YOUR GOAL: Exactly as written, set down each line of the data below except its pictures.

=== DATASET EXTRACT ===

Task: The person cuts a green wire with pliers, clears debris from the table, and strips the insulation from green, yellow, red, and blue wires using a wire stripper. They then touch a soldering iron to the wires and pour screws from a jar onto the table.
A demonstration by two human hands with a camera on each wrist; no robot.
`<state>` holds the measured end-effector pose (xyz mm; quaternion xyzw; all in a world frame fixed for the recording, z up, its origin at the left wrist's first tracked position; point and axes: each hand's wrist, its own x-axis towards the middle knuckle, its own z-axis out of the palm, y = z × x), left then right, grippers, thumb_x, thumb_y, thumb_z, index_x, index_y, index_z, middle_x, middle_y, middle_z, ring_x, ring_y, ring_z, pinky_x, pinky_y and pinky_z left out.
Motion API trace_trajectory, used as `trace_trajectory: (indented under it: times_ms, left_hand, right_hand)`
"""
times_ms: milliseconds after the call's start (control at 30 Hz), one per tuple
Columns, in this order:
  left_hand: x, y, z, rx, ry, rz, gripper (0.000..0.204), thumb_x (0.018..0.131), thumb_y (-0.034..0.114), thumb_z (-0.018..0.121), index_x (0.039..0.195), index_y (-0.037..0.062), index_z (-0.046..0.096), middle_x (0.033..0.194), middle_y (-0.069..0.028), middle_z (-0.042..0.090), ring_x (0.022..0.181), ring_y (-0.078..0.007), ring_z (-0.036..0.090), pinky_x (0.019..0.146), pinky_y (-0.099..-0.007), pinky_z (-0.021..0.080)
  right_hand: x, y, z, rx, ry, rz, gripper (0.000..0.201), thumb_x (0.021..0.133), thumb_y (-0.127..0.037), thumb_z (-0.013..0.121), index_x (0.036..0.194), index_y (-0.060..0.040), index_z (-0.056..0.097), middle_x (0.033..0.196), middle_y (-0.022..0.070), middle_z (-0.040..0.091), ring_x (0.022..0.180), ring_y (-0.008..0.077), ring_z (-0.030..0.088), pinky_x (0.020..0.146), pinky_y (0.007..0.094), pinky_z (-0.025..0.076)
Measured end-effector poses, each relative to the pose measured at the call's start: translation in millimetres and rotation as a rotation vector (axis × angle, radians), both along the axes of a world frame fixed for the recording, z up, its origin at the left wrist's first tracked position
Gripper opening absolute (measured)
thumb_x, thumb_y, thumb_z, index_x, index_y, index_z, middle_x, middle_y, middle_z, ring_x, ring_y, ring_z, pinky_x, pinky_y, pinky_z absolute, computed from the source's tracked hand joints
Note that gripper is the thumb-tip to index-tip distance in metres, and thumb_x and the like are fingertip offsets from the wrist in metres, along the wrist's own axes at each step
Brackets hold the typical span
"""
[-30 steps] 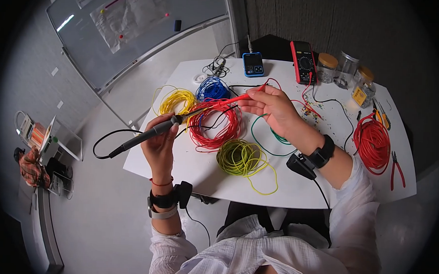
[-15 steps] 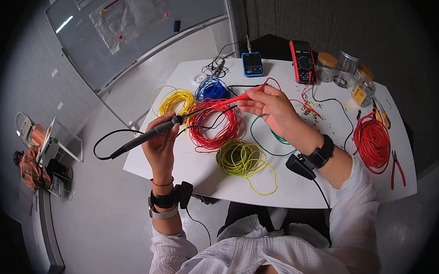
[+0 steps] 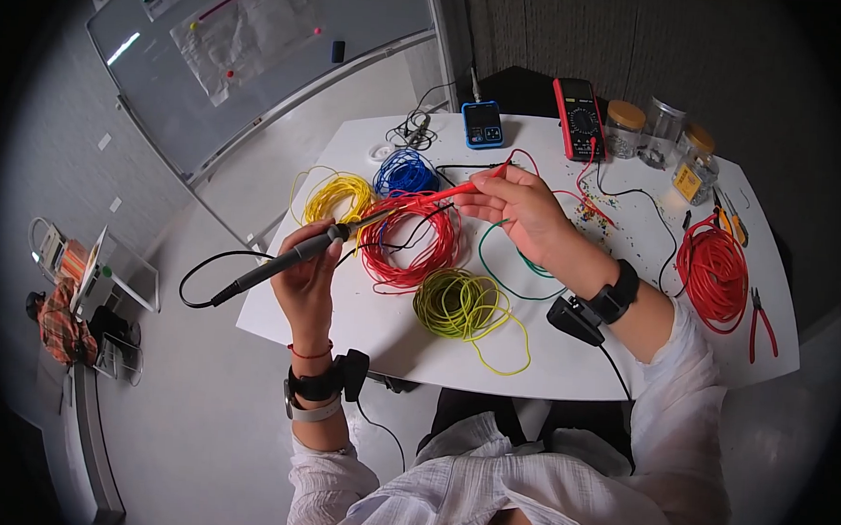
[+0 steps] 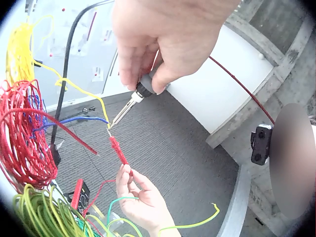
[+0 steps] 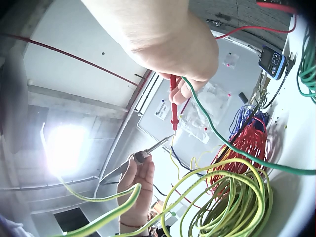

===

TASK RESULT:
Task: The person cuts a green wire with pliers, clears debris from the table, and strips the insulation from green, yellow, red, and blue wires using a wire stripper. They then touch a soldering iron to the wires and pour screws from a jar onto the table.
A demonstration by two human hands with a camera on each wrist; no robot.
`<state>` holds the measured end-effector pose (xyz mm; quaternion xyzw; all in a world frame fixed for the recording, z up, its origin at the left wrist's first tracked position; point and axes: each hand's wrist, its own x-axis towards the middle knuckle, its own z-axis out of the palm, y = z × x), left then right, grippers, thumb_x, thumb_y, thumb_z, index_x, index_y, index_z, middle_x, middle_y, middle_z, ring_x, ring_y, ring_z, pinky_x, pinky_y and pinky_z left out.
Motion API trace_trajectory, used as `trace_trajectory: (indented under it: times_ms, left_hand, right_hand)`
"""
times_ms: milliseconds after the call's start (control at 30 Hz), one per tuple
Columns, in this order:
  left_hand: x, y, z, rx, ry, rz, gripper (0.000..0.204), thumb_x (0.018..0.131), thumb_y (-0.034..0.114), thumb_z (-0.018..0.121), index_x (0.039..0.195), index_y (-0.037..0.062), index_z (-0.046..0.096), middle_x (0.033..0.194), middle_y (-0.069..0.028), middle_z (-0.042..0.090), ring_x (0.022..0.181), ring_y (-0.078..0.007), ring_z (-0.036..0.090), pinky_x (0.019..0.146), pinky_y (-0.099..-0.007), pinky_z (-0.021..0.080)
  right_hand: x, y, z, rx, ry, rz, gripper (0.000..0.201), thumb_x (0.021..0.133), thumb_y (-0.127..0.037), thumb_z (-0.013..0.121), index_x (0.036..0.194), index_y (-0.060..0.040), index_z (-0.056..0.097), middle_x (0.033..0.196), middle_y (-0.022..0.070), middle_z (-0.040..0.091), ring_x (0.022..0.180), ring_y (-0.008..0.077), ring_z (-0.030..0.088), pinky_x (0.020..0.146), pinky_y (0.007..0.094), pinky_z (-0.025..0.076)
Measured end-effector poses, each relative to the pose measured at the call's start: translation in millimetres and rotation as a rotation vector (axis × angle, radians), both along the axes of a world frame fixed for the recording, z up, its origin at the left wrist's first tracked position
Gripper opening absolute (measured)
thumb_x, thumb_y, thumb_z, index_x, index_y, index_z, middle_x, middle_y, middle_z, ring_x, ring_y, ring_z, pinky_x, pinky_y, pinky_z absolute, computed from the source's tracked hand joints
Note that gripper is the thumb-tip to index-tip distance in metres, and thumb_x and the like are fingertip offsets from the wrist in metres, along the wrist's own axes at each step
Brackets hold the typical span
"""
[-30 steps] 
[-15 steps] 
[+0 steps] 
[+0 steps] 
[+0 steps] 

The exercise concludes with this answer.